[ModelBuilder] Build a func for MNIST on tensors

This revision demonstrates how to build a full MNIST on tensors.
For now this can only emit IR but not run because we are missing a buffer allocation pass on Linalg tensors.

PiperOrigin-RevId: 293660377
diff --git a/experimental/ModelBuilder/ModelBuilder.cpp b/experimental/ModelBuilder/ModelBuilder.cpp
index 6389719..b1d4278 100644
--- a/experimental/ModelBuilder/ModelBuilder.cpp
+++ b/experimental/ModelBuilder/ModelBuilder.cpp
@@ -32,6 +32,11 @@
       i8(IntegerType::get(8, &ctx)),
       f32(FloatType::getF32(&ctx)) {}
 
+Value mlir::ModelBuilder::constant_f32(float v) {
+  return constant_float(llvm::APFloat(v),
+                        FloatType::getF32(ScopedContext::getContext()));
+}
+
 FuncOp mlir::ModelBuilder::makeFunction(StringRef name, ArrayRef<Type> results,
                                         ArrayRef<Type> args, bool declOnly) {
   auto function =
@@ -46,6 +51,20 @@
   return MemRefType::get(shape, elementType, {});
 }
 
+RankedTensorType mlir::ModelBuilder::getRankedTensorType(
+    ArrayRef<int64_t> shape, Type elementType) {
+  return RankedTensorType::get(shape, elementType);
+}
+
+Value mlir::ModelBuilder::fusedBiasTanh(ValueHandle x, ValueHandle bias) {
+  using edsc::op::operator+;
+  using edsc::op::operator*;
+  using edsc::intrinsics::tanh;
+  assert(x.getType().isF32() && bias.getType().isF32() && "f32 expected");
+  ValueHandle half(constant_f32(0.5f));
+  return x + half * tanh((x + bias) * half) + half;
+}
+
 ValueHandle mlir::ModelBuilder::FCBiasTanh(std::array<Value, 3> fcArgs,
                                            Value biasValueArg) {
   //==========================================================================//
@@ -62,31 +81,36 @@
   AffineExpr i, j;
   bindDims(&ctx, i, j);
 
-  // Define the pointwise computation:
-  //   `0.5f * tanh(0.5f * (x + bias)) + 0.5f`
-  // This assumes ValueHandle captures an MLIR Value with a proper type
-  // (in this case `f32`)
-  auto opBuilder = [this](const ValueHandle &x,
-                          const ValueHandle &bias) -> Value {
-    using edsc::op::operator+;
-    using edsc::op::operator*;
-    using edsc::intrinsics::tanh;
-
-    // `0.5f * tanh(0.5f * (x + bias)) + 0.5f`
-    auto half = constant_float(llvm::APFloat(0.5f), f32);
-    return x + half * tanh((x + bias) * half) + half;
-  };
-
   // Emit a linalg.generic op that implements pointwise with `opBuilder` for:
   //   `0.5f * tanh(0.5f * (x + bias)) + 0.5f`
   //
   // This performs the (inplace) computation:
-  //   `SO[i, j] <- pointwise(SBias[j], SO[i, j])`
+  //   `o[i, j] <- pointwise(bias[j], o[i, j])`
   //
-  // in which SBias is broadcast along `i`.

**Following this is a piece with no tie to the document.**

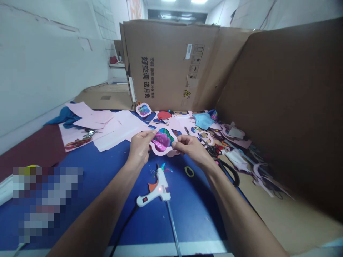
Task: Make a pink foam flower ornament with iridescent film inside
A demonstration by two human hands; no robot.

-  ValueHandle Bias(biasValueArg);
-  StructuredIndexed SO(O), SBias(Bias);
-  linalg_pointwise(opBuilder, SO({i, j}), SBias({j}), SO({i, j}));
+  // in which bias is broadcast along `i`.
+  StructuredIndexed o(O), bias(biasValueArg);
+  linalg_pointwise(fusedBiasTanh, o({i, j}), bias({j}), o({i, j}));
 
   return O;
 }
+
+Value ModelBuilder::FCBiasTanhTensors(RankedTensorType outputTensorType,
+                                      std::array<Value, 2> fcArgs,
+                                      Value biasValueArg) {
+  //==========================================================================//
+  // Layer 1: FC
+  //==========================================================================//
+  ValueHandle I(fcArgs[0]), W(fcArgs[1]);
+  Value O2 = linalg_matmul(I, W, outputTensorType)->getResult(0);
+
+  //==========================================================================//
+  // Layer 2: BiasAddTanh Block
+  //==========================================================================//
+  ValueHandle Bias(biasValueArg);
+  AffineExpr i, j;
+  bindDims(&ctx, i, j);
+  // in-place with explicit bias broacast
+  StructuredIndexed o2(O2), bias(Bias), o3Type(outputTensorType);
+  return linalg_pointwise(fusedBiasTanh, o2({i, j}), bias({j}), o3Type({i, j}))
+      ->getResult(0);
+}
diff --git a/experimental/ModelBuilder/ModelBuilder.h b/experimental/ModelBuilder/ModelBuilder.h
index 2b7b718..e9c0a7b7 100644
--- a/experimental/ModelBuilder/ModelBuilder.h
+++ b/experimental/ModelBuilder/ModelBuilder.h
@@ -80,6 +80,9 @@
 
   OwningModuleRef &getModuleRef() { return module; }
 
+  // Build the MLIR representation for an f32 constant.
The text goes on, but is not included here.